KLT and DCT Gender Classification of Face Images

Chad Netzer
Pavithra Srinivasan
EE 368A, Spring Quarter, 2001

Abstract: We compare the method of "eigenfaces" using the KLT, with methods that use the DCT for dimension reduction, for performing gender classification. We use several classification methods, namely neural net, linear discriminant, and closest match, and test their accuracy on both KLT and DCT coefficients.

We also use cross validation to determine expected accuracy, and variance of the classification accuracy, and we use an independent data set to test the trained classifiers.


Introduction

Automated gender classification is possible with the use of statistical classification algorithms that are trained with a set of known images. With a large number of known images, it may be possible to directly train the classification algorithms, with each grayscale image representing a point in the image space. The dimension of the space is equal to the number of pixels. However, it is often much better to reduce the number of dimensions, in an efficient way, allowing accurate training with less observations.

In applications using face images, a well established dimension reduction technique is to use the Karhunen-Loeve Transform on an ensemble of images, to generate an eigenspace composed of "eigenfaces" (See Kirby and Sirovich [1]) The idea is to project images into this eigenspace, and use the first few projected components for classification.

However, determining the KLT eigenspace for a large ensemble of images, or for images of high dimensionality, can be computationally expensive (Kirby and Sirovich [2]). An alternative for face recognition tasks is to use Discrete Cosine Transform techniques. The idea is to use a few of the most "informative" coefficients to represent the image space, and classify each image based oon these coefficents.

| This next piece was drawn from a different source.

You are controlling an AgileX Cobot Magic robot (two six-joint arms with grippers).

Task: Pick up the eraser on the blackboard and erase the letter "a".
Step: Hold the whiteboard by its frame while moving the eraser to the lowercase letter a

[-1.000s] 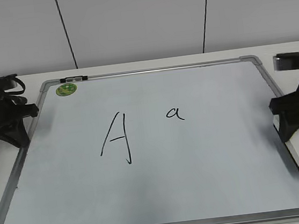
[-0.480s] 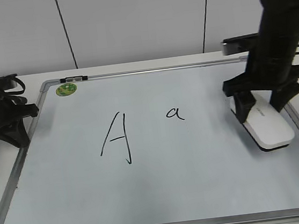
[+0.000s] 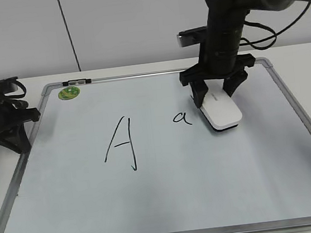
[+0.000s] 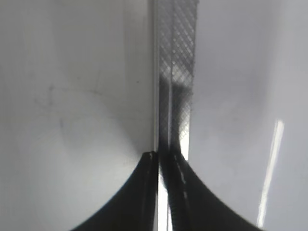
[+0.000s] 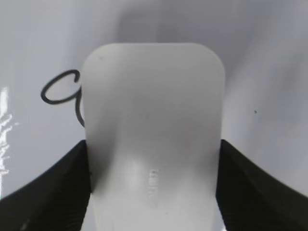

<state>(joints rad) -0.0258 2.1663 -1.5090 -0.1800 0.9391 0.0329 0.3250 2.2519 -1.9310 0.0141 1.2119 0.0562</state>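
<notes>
Two arms are in view; which one is working?

— Right arm only. The right gripper (image 3: 216, 94) has its fingers closed against the two long sides of the eraser (image 3: 221, 112), with the wrist view showing a ribbed pad pressed to each flank.

— Where is the eraser?

— On the blackboard (image 3: 170, 199), toward the far right part of the worktop. Its dark underside appears to sit flat on the white surface, though contact cannot be confirmed. Its left edge is just beside the letter "a" (image 3: 181, 117); in the wrist view the eraser covers the right side of the mark, leaving most of the strokes visible.

— Why hold it by the sides?

— A side grip keeps the wiping face pointing down and the block parallel to the board, so a sideways pass should bring the whole underside over the ink. The vertical arm posture suits pressing down.

— Status of the letter?

— Not erased as far as visible. The large capital "A" (image 3: 120, 144) sits well apart, nearer the left edge, so a short stroke should spare it.

— And the left gripper (image 4: 163, 192)?

— Parked at the left edge of the worktop, over the board's metal frame (image 4: 175, 72). Its fingertips sit almost together, holding nothing.
</notes>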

The idea has been applied successfully to image recognition[3], and we will test its abilities for gender classification.

eigenfaces

Using eigenfaces is an effective means of dimension reduction because of the energy compaction properties of the Karhunen Loeve Transform (KLT). Given an ensemble of training images, the KLT will determine the most informative eigenvectors (the "principal components"), allowing the least informative components to be ignored.

Throughout this report, we make use of a database of 400 medical students (200 male, 200 female) provided by A. Diaco, J. DiCarlo, and J. Santos, in their Spring 2000 report on Gender classification. Here are 8 images from this database, four male and four female:

Eight representative images from medical student database

From this database of 400 faces, we computed the first five eigenfaces, shown below as images:

First five eigenfaces from medical student database
1
2
3
4
5

For comparison, here are some representative images collected from the FBI and other U.S. Government websites, representing the mug shots of wanted fugitives (101 male, 31 female):

Eight representative images from FBI fugitive database

And here are the first five eigenfaces computed from this database of FBI images:

First five eigenfaces from FBI fugitives database
1
2
3
4
5

This illustrates how different data sets can produce quite different eigenspaces. In the case of the FBI images, there are less female images to balance out the males in the eigenface representation. In addition, the quality of the images is generally poorer and more varied in size, requiring some additional preprocessing to prepare them for eigenspace representation.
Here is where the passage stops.